Я часто думал об этих дневниках и в конце концов они стали казаться мне какими-то толстыми, в черном клеенчатом переплете. Но доктор вышел и через несколько минут вернулся с двумя узенькими тетрадочками, похожими на школьные словари иностранных слов. Невольное волнение охватило меня, когда я наудачу открыл одну из тетрадок:
«Штурману Ив. Дм. Климову.
«Предлагаю Вам и всем нижепоименованным, согласно Вашего и их желания, покинуть судно с целью достижения обитаемой земли…»
— Доктор, но ведь у него превосходный почерк! Я читаю совершенно свободно!
— Нет, это у меня превосходный почерк, — возразил доктор. — Ты читаешь то, что мне удалось разобрать.

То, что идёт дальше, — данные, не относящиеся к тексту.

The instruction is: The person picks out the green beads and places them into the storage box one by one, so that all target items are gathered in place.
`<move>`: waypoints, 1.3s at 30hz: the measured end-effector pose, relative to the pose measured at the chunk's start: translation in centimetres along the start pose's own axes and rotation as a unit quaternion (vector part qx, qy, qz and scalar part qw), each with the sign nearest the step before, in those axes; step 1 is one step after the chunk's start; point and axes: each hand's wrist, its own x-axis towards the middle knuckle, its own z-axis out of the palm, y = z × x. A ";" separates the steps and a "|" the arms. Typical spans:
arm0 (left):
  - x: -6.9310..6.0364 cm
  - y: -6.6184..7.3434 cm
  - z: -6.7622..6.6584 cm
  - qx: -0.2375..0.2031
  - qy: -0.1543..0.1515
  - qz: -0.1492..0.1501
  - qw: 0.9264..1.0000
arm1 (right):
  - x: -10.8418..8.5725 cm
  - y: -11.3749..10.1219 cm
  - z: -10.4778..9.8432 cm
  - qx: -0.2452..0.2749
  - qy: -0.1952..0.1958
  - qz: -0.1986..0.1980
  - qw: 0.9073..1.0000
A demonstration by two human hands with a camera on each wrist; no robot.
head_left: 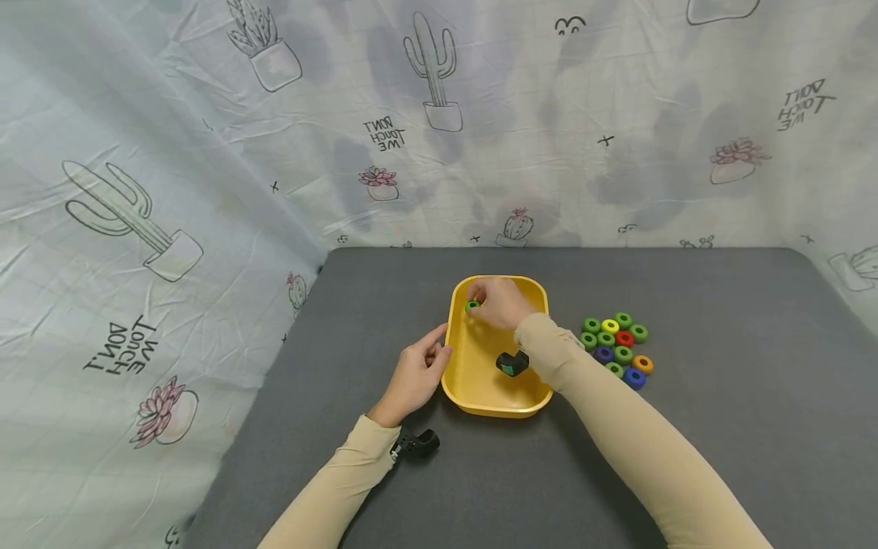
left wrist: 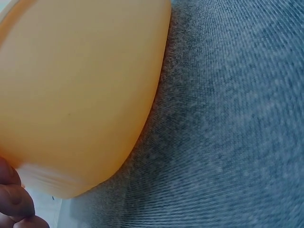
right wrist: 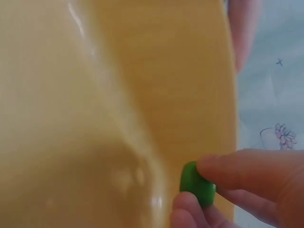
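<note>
A yellow plastic tray [head_left: 480, 374] sits on the grey table. Inside it, toward the far left corner, my right hand [head_left: 504, 303] pinches a small green ring [head_left: 472, 306] between thumb and fingertips. The right wrist view shows the green ring [right wrist: 197, 185] from its side, close to the tray's wall [right wrist: 199, 95]. My left hand [head_left: 417, 374] is at the outer left side of the tray, its fingertips touching near the rim. Fingers [left wrist: 14, 192] of that hand appear loosely bent beside the outer wall in the left wrist view. My right forearm hides part of the tray.
Right of the tray lies a group of rings: several green ones [head_left: 623, 354], a yellow ring [head_left: 610, 326], a red ring [head_left: 624, 339], an orange ring [head_left: 642, 364] and blue rings [head_left: 635, 379]. A patterned cloth [head_left: 480, 175] hangs behind the table.
</note>
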 end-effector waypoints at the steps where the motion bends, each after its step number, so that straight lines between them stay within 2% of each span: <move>1: 0.0 0.0 0.0 0.001 0.000 0.002 1.000 | 0.1 0.1 0.1 -0.004 -0.003 0.005 1.000; 13: 0.0 -0.2 0.1 0.002 -0.002 0.001 1.000 | 0.8 0.6 1.1 -0.035 -0.024 0.024 0.999; 39: 0.0 -0.2 0.1 0.002 -0.001 0.007 1.000 | 0.5 0.3 0.7 -0.017 -0.034 0.033 0.999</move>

Я в нескольких местах вложил листочки с прочитанным текстом. А все остальное — взгляни!
И он открыл тетрадку на первой странице.
Мне случалось видеть неразборчивые почерки, например, Валя Жуков писал так, что педагоги долгое время думали, что он над ними смеется. Но такой почерк я видел впервые: это были настоящие рыболовные крючки, величиной с булавочную головку, рассыпанные по странице в полном беспорядке.